Ahora avisamos, no te preocupes.

Sujetándose
en la balaustrada de la terraza, incapaz de dar un solo paso, retorcida por
angustiosos calambres, la joven miró entre nieblas a Dolores. Y le sorprendió
la extraña sonrisa de la dueña del chalet. ¿Por qué sonreía de esa manera? Como
si nada raro estuviera ocurriendo, como si no hubiera que preocuparse por el
suplicio que ella padecía. Había dicho que iba a avisar a un médico, pero ahí
seguía, plantada, sin moverse un centímetro. ¿Por qué no llamaba a nadie? Sonia
se sentía enferma, muy enferma, y la viejecita lo único que hacía era sonreír con
complacencia.

—¿Cómo va,
abuela? —resonó la voz del mocetón, que se acercaba despacio.

—Ya está
casi a punto —contestó Dolores—. Ves trayendo la carretilla, que cuanto antes
se entierre el abono, mejor.

Una
terrorífica idea empezó a tomar forma en el cerebro de Sonia. No podía ser… Ella
necesitaba un médico… La anciana no hacía nada por ayudarla… Hablaban de
enterrar el abono… Recordó las palabras de Dolores sobre las plantas y los
abonos naturales… Era tan absurda la idea, tan inverosímil…

—¿No me
habré… envenenado? —acertó a decir entrecortadamente—. Usted… ese café… las
rosquillas…

Dolores
asintió con la cabeza.

—Sí, querida,
las rosquillas. Una fórmula muy antigua, secreta, que nos viene de familia,
transmitida de generación en generación. Una joya de veneno; sin apenas sabor, actúa
muy rápido… y no tiene remedio posible.

Resplandecían
los ojos de la abuelita, clavados en su nueva víctima, tan inocente como las que
le habían precedido. Otro trabajo que había ejecutado de forma impecable,
perfecta; otro triunfo del que enorgullecerse, un trofeo más que añadir a la
lista. Pasaban los años, flaqueaban sus fuerzas, pero su instinto asesino
permanecía intacto.

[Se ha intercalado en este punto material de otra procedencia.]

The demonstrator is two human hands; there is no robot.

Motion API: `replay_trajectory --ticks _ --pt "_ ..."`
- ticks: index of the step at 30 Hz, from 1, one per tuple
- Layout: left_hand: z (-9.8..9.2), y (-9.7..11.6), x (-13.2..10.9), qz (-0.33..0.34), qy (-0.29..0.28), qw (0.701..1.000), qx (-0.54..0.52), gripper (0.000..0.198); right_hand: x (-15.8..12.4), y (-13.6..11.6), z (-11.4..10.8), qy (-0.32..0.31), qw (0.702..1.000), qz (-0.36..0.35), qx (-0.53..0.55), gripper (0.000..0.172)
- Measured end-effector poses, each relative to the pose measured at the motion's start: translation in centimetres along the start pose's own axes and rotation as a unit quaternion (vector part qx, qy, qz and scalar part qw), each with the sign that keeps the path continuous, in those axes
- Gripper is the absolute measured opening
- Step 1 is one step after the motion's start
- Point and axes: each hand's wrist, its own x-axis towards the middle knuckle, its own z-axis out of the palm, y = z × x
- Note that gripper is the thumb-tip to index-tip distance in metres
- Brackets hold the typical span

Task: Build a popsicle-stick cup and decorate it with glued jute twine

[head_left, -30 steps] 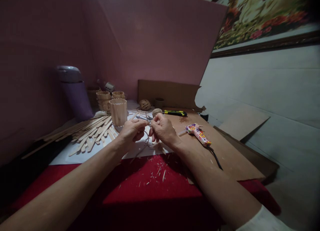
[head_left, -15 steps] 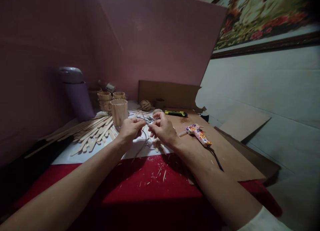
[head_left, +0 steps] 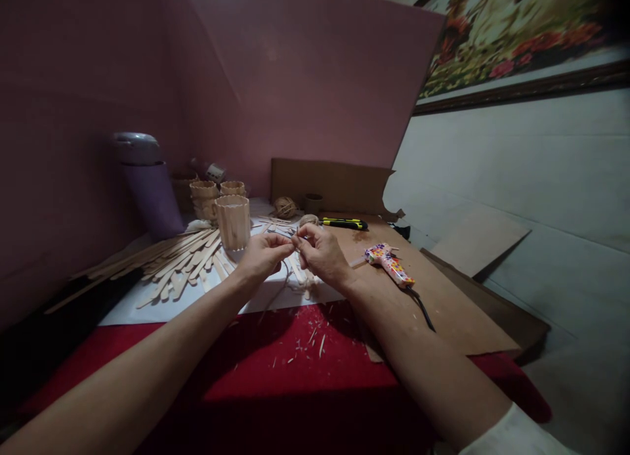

Frente a ella, temblorosa y arrugada, hecha un guiñapo, la
vendedora de seguros la miraba aterrada y poco a poco se iba derrumbando.

—Pero… ¿por
qué? —balbuceó Sonia entre profusas lágrimas, desesperada, sin aceptar del todo
su horroroso destino.

—Lo siento,
cielo —respondió Dolores con afable sonrisa—. Este jardín… necesita tanto alimento…
tantos nutrientes… ¡verás qué higos tan deliciosos salen el próximo año!

Sintió la
joven cómo el fuego interior que la devoraba ascendía por el esófago y llegaba a
la garganta. Su cuerpo empezó a sufrir violentas y repetidas convulsiones, un
hilo de sangre resbaló por la comisura de sus labios y su mirada fue sumiéndose
en un negro abismo infinito. Sintió el poderoso abrazo de la muerte que se la
llevaba y quiso gritar, pero de su boca, abrasada, era ya imposible que saliera
sonido alguno. Lo último que oyó Sonia fue el chirriar de la carretilla acercándose.
Después se desplomó sobre las baldosas de la terraza.